EXERCISE: In the listing that follows, the range to quote begins at the line that has "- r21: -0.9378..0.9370" and ends after the line that has "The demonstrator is"; quote it verbatim and add nothing.

DATASET EXCERPT:
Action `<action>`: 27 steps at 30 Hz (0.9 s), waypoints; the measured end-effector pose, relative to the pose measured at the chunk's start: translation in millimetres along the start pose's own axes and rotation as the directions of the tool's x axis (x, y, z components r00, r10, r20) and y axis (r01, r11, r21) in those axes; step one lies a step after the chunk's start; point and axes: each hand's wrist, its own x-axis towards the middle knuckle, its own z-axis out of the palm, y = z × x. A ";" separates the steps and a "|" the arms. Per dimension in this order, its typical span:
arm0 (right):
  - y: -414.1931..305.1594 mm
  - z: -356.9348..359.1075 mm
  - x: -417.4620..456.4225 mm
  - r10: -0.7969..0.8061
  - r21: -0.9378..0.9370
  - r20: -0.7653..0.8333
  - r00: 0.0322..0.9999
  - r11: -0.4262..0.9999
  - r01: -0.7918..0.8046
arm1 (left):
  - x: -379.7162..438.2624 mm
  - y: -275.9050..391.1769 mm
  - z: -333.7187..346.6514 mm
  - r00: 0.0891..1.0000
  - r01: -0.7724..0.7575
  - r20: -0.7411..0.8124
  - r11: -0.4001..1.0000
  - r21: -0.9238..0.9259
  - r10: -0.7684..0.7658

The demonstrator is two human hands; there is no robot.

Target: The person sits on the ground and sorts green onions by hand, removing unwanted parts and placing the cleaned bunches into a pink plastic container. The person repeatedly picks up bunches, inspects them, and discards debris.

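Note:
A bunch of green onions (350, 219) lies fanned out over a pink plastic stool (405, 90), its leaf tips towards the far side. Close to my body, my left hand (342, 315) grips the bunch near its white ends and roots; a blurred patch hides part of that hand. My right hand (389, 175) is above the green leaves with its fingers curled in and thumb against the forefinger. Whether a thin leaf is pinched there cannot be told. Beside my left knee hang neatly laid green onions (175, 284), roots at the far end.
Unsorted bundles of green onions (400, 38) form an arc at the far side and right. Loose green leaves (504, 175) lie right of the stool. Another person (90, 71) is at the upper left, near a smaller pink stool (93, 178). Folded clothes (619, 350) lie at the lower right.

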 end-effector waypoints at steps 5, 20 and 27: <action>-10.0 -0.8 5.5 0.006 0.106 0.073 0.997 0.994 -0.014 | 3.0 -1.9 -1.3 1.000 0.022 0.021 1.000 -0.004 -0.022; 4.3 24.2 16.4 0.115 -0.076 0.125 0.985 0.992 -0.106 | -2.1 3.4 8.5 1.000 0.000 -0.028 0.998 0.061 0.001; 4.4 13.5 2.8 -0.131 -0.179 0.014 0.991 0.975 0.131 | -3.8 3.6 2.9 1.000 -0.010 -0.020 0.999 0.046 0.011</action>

OUTPUT OF THE TASK:
  - r21: -0.9378..0.9370
  - r20: -0.7653..0.8333
  - r00: 0.0322..0.9999
  - r11: -0.4262..0.9999
  - r01: -0.7918..0.8046
arm1 (left):
  - x: -379.7162..438.2624 mm
  - y: -275.9050..391.1769 mm
  - z: -333.7187..346.6514 mm
  - r00: 0.0891..1.0000
  - r01: -0.7724..0.7575
  - r20: -0.7411..0.8124
  - r11: -0.4001..1.0000
  - r21: -0.9238..0.9259
  - r10: -0.7684..0.7658

The demonstrator is two human hands; there is no robot.

The required response has been given in full.